Without skipping anything, print all of the data exactly.

RAW DATA below:

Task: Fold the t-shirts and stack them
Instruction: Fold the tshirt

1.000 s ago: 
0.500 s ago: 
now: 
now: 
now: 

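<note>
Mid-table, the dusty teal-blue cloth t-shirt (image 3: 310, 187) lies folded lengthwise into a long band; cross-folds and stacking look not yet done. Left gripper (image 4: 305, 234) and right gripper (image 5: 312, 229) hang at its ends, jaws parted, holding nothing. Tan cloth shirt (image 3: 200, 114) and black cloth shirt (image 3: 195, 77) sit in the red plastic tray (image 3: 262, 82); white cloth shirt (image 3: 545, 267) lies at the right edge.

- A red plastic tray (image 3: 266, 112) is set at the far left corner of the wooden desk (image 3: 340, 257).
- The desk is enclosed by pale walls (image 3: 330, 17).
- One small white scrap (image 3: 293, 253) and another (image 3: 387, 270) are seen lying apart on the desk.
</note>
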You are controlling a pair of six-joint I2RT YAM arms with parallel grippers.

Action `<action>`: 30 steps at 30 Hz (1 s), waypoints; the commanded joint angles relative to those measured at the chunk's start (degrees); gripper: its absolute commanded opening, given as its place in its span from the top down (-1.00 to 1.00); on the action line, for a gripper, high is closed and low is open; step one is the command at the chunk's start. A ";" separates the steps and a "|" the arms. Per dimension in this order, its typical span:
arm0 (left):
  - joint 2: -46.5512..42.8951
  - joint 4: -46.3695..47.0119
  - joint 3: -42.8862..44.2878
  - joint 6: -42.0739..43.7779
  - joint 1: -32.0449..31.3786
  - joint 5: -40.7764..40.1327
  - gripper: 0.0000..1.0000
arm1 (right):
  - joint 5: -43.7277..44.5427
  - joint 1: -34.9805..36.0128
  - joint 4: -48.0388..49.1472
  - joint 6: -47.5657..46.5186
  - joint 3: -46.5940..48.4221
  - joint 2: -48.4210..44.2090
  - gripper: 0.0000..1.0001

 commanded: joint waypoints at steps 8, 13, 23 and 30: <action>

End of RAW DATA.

ANSWER BOX
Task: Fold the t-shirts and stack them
Instruction: Fold the tshirt

1.000 s ago: 
0.500 s ago: 
now: 
now: 
now: 

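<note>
Mid-table, the dusty teal-blue cloth t-shirt (image 3: 310, 187) lies folded lengthwise into a long band; cross-folds and stacking look not yet done. Left gripper (image 4: 305, 234) and right gripper (image 5: 312, 229) hang at its ends, jaws parted, holding nothing. Tan cloth shirt (image 3: 200, 114) and black cloth shirt (image 3: 195, 77) sit in the red plastic tray (image 3: 262, 82); white cloth shirt (image 3: 545, 267) lies at the right edge.

- A red plastic tray (image 3: 266, 112) is set at the far left corner of the wooden desk (image 3: 340, 257).
- The desk is enclosed by pale walls (image 3: 330, 17).
- One small white scrap (image 3: 293, 253) and another (image 3: 387, 270) are seen lying apart on the desk.
</note>
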You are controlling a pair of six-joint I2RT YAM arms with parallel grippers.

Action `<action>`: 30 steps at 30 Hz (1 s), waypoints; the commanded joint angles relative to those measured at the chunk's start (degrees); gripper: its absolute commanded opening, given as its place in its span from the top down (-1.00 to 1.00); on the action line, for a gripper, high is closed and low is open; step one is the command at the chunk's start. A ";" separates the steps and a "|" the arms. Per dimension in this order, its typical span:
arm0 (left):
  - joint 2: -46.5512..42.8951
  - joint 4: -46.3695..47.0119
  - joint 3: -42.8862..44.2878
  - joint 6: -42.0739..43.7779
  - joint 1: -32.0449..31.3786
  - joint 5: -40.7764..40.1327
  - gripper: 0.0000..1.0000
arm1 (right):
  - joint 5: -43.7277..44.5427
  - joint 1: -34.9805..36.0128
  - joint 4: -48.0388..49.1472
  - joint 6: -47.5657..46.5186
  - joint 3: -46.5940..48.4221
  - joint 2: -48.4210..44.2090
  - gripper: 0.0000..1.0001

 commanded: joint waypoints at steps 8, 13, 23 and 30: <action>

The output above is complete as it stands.